Both papers have already led four other groups – another at the National University of Singapore, two in Canada and one largely from the Czech Republic – to carry out experiments on similar schemes. All of the groups were able to overcome the Rayleigh limit, while two of them got to within a factor of two of the fundamental quantum limit identified by Tsang and colleagues. “Our schemes can easily be built using today’s technology, they just require low-loss dielectric optical components,” says Tsang. “People could have done this 20 years ago, if only they knew.”

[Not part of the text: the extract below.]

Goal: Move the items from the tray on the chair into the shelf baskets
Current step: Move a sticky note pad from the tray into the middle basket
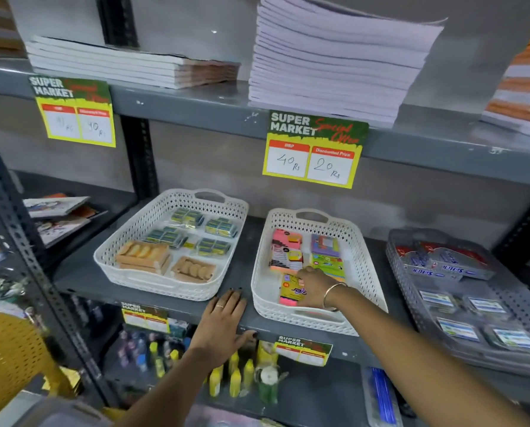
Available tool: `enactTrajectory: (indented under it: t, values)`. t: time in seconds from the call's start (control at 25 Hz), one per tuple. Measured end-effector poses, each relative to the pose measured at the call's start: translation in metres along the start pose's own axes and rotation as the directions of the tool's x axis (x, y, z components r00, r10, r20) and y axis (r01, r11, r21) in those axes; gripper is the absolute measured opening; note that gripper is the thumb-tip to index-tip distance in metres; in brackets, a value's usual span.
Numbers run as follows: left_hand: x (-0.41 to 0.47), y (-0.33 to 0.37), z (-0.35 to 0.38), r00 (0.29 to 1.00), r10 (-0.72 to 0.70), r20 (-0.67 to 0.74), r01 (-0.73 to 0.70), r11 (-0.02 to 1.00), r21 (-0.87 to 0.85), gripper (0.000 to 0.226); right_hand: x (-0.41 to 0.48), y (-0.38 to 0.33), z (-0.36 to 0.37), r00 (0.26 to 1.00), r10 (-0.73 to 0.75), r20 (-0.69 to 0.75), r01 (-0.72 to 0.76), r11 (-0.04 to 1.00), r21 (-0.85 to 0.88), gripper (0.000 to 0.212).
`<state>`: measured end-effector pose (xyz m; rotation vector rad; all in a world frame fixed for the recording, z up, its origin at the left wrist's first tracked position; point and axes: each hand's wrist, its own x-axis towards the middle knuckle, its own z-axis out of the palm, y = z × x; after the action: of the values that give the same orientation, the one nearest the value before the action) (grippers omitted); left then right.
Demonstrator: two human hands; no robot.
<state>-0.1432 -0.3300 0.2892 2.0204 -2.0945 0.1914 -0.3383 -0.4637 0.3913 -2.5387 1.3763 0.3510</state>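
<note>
Two white perforated baskets stand on the grey middle shelf. The left basket (128, 241) holds several small green packs and brown packs. The right basket (362, 266) holds colourful sticky-note packs, pink, purple and green. My right hand (316, 288) reaches into the right basket, its fingers closed on a yellow and pink pack (291, 292) lying at the basket's near end. My left hand (223, 322) rests flat on the shelf's front edge between the two baskets, fingers apart and holding nothing. The tray and most of the chair are out of view.
A grey perforated basket (405, 282) with boxed packs stands at the right. Stacks of notebooks (334, 63) fill the upper shelf, with price tags (316, 149) hanging below. Glue bottles (236, 377) crowd the lower shelf. A yellow chair back (8, 346) is at bottom left.
</note>
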Motion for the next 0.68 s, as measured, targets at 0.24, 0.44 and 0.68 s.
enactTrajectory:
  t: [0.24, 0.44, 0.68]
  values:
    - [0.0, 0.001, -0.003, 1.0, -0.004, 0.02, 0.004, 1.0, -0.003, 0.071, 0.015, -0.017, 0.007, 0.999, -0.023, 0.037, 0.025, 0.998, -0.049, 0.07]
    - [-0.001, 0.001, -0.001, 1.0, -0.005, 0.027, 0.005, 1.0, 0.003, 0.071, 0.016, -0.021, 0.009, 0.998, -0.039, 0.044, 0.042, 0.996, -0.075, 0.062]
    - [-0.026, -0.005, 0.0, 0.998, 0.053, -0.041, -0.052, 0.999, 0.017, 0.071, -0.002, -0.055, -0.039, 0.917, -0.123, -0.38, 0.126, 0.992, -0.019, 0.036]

Seth Lloyd of the Massachusetts Institute of Technology in the US is impressed. “This is awesome work and I am amazed that it hasn’t been done before,” he says. “Perhaps everyone thought it was too good to be true.”
Pushing limits
Currently, the team is concentrating on applying their work to fluorescence microscopy, which, says Tsang, is “the lowest hanging fruit”. However, the results may also have applications in astronomy, the most obvious of which would be astrometry – the meticulous measurement of stars’ positions and movements. The team is also in the process of generalising its theory to widen its application. By using the distance measurements to establish whether bright sources actually conceal multiple objects, he says, the work might become useful in detecting binary stars or hunting for exoplanets.
Tsang also points out that their findings could only be used to improve the performance of telescopes whose resolution is already at the point where it is limited by diffraction and quantum noise. This, he explains, will generally be true of space-based observatories, but on Earth will depend on a telescope’s precise specifications. “If a telescope’s adaptive optics is good enough to minimize the effect of turbulence, then there’s no question that our techniques can help,” says Tsang.
The latest research is published in Physical Review X.